__Records contained in a dataset__:
★ ★ ★ ★ ★

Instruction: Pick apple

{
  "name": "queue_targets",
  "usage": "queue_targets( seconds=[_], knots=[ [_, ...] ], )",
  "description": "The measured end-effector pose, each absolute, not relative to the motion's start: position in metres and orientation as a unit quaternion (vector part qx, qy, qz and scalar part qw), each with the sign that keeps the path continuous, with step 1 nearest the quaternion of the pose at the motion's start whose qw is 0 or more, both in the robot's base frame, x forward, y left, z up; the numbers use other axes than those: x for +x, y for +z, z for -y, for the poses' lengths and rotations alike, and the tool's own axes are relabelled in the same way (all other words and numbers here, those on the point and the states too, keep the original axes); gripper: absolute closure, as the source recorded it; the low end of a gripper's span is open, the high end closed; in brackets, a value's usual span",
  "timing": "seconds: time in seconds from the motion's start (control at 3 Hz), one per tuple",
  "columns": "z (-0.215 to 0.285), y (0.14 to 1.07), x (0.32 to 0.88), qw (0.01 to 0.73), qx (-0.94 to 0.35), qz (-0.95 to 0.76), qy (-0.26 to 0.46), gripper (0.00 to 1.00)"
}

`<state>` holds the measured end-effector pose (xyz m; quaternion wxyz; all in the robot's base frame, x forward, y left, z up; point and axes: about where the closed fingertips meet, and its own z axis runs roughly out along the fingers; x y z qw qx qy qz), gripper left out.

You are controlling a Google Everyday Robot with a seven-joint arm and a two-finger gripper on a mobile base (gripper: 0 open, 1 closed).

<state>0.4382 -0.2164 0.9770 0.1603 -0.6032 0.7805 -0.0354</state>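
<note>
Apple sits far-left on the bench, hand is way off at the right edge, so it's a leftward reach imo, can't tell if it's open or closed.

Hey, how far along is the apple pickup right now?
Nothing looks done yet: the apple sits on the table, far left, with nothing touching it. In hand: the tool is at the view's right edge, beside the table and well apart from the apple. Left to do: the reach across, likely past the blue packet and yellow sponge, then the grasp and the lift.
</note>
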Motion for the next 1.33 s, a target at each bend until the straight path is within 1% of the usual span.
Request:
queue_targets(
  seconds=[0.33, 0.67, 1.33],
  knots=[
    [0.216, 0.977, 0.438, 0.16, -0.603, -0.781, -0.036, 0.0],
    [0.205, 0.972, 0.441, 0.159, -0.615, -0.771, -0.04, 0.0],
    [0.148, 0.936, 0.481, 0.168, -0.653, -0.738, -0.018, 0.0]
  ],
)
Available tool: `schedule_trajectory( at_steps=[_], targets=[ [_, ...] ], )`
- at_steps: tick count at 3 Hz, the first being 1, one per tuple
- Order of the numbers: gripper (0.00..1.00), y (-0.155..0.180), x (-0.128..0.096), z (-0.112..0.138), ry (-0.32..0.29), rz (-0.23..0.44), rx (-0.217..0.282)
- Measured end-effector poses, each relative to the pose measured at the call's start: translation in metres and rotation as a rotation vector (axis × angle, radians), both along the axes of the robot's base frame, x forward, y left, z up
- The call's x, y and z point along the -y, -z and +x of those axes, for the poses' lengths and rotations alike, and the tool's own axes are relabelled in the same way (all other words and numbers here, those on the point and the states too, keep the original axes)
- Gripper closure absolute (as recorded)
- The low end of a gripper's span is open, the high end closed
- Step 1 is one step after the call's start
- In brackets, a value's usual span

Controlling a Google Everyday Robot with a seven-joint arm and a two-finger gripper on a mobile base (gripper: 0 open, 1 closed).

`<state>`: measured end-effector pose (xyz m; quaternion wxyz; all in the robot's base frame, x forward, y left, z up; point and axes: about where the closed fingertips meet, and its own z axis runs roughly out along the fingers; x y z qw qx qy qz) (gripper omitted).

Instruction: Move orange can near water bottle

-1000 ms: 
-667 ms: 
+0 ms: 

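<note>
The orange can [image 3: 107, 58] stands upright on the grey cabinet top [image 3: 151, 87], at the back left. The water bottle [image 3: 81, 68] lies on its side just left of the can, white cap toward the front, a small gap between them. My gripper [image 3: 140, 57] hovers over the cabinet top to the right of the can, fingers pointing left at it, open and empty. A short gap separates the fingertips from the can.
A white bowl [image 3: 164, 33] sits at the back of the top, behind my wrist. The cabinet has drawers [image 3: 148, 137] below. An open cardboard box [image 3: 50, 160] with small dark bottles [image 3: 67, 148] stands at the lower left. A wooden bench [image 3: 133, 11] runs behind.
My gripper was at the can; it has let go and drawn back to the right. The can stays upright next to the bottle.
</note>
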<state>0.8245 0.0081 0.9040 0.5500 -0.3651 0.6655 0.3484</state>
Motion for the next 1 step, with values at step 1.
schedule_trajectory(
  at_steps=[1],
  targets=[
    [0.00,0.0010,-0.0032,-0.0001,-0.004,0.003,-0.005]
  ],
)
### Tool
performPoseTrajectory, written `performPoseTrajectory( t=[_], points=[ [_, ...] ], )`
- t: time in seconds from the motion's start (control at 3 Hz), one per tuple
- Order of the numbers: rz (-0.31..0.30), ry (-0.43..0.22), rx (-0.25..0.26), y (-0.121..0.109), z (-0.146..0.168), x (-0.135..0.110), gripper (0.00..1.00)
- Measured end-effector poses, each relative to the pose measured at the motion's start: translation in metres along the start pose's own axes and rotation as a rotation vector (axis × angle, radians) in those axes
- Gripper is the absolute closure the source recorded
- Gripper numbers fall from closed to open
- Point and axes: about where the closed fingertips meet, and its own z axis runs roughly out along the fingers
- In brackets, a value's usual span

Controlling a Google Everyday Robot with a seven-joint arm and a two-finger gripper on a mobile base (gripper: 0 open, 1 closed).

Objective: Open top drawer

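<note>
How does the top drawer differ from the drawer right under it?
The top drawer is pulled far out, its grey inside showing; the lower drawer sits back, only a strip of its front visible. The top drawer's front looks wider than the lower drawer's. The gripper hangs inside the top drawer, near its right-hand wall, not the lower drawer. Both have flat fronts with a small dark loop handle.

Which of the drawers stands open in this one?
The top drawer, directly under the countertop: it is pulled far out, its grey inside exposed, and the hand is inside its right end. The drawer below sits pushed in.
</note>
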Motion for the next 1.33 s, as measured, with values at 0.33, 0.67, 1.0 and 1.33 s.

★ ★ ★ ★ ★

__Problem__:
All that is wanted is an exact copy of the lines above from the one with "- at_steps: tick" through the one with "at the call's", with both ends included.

__Solution for this task__:
- at_steps: tick count at 3 Hz, the first being 1, one per tuple
- Order of the numbers: gripper (0.00..1.00), y (-0.155..0.180), x (-0.128..0.096), z (-0.112..0.138), ry (-0.32..0.29), rz (-0.23..0.44), rx (-0.217..0.282)
- Measured end-effector poses, each relative to the pose measured at the call's start: translation in metres and rotation as a rotation vector (axis × angle, radians), both along the axes of the robot's base frame, x forward, y left, z up

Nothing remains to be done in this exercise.